# WORK INSTRUCTION
A verbatim reproduction of the lines below, from the line containing "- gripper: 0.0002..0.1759" through the line containing "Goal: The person", both ends included, is the whole required output.

# GIVEN INFORMATION
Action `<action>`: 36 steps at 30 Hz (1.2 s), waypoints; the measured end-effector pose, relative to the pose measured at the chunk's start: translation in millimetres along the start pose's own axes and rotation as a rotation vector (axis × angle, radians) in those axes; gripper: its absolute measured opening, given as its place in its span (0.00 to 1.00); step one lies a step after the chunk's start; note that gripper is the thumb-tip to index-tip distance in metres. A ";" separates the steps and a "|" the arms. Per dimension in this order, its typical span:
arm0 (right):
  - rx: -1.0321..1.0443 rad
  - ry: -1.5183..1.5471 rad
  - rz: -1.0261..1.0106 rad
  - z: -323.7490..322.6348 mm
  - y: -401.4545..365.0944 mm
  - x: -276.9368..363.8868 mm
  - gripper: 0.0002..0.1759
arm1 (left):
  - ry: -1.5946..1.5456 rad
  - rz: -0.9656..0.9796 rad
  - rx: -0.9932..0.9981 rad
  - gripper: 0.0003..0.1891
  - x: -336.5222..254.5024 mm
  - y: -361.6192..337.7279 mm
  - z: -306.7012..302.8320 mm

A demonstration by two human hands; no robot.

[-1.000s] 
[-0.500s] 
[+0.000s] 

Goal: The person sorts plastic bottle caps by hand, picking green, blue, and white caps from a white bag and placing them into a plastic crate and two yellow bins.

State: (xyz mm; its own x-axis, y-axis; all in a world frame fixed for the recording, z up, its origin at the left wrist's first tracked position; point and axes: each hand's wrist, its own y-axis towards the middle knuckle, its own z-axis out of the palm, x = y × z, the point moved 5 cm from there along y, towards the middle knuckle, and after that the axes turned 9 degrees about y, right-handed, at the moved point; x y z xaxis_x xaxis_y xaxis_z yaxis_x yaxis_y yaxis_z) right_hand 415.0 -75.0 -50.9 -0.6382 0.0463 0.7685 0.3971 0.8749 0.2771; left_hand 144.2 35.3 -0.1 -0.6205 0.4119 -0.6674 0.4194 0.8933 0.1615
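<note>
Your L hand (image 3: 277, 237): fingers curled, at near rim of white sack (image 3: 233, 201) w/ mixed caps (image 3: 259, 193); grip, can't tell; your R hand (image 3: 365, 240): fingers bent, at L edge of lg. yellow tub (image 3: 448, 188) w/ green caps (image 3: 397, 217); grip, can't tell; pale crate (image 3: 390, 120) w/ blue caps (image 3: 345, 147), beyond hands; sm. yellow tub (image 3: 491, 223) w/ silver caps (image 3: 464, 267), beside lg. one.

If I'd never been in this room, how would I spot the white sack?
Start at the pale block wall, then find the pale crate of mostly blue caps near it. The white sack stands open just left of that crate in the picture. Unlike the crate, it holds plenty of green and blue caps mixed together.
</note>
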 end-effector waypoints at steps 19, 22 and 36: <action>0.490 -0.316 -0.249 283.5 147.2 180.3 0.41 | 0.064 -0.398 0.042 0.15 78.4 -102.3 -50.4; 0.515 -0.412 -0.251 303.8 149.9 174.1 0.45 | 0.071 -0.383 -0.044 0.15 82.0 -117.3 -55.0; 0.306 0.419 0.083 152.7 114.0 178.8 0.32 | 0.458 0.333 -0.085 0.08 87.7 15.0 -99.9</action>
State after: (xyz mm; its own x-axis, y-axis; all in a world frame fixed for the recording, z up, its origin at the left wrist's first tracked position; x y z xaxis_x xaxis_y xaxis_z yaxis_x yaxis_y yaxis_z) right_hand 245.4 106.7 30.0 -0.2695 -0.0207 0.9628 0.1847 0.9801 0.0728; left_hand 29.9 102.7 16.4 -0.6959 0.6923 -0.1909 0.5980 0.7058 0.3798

# EXERCISE RESULT
  - gripper: 0.0002..0.1759
arm1 (left):
  - ry: -1.5946..1.5456 rad
  - rz: -0.9656..0.9796 rad
  - rx: -0.9932..0.9981 rad
  - gripper: 0.0003..0.1891
  - x: -336.5222..254.5024 mm
  - y: -361.6192..337.7279 mm
  - z: -306.7012..302.8320 mm

A demonstration by two human hands; no robot.

[-1.000s] 
[-0.500s] 
[+0.000s] 

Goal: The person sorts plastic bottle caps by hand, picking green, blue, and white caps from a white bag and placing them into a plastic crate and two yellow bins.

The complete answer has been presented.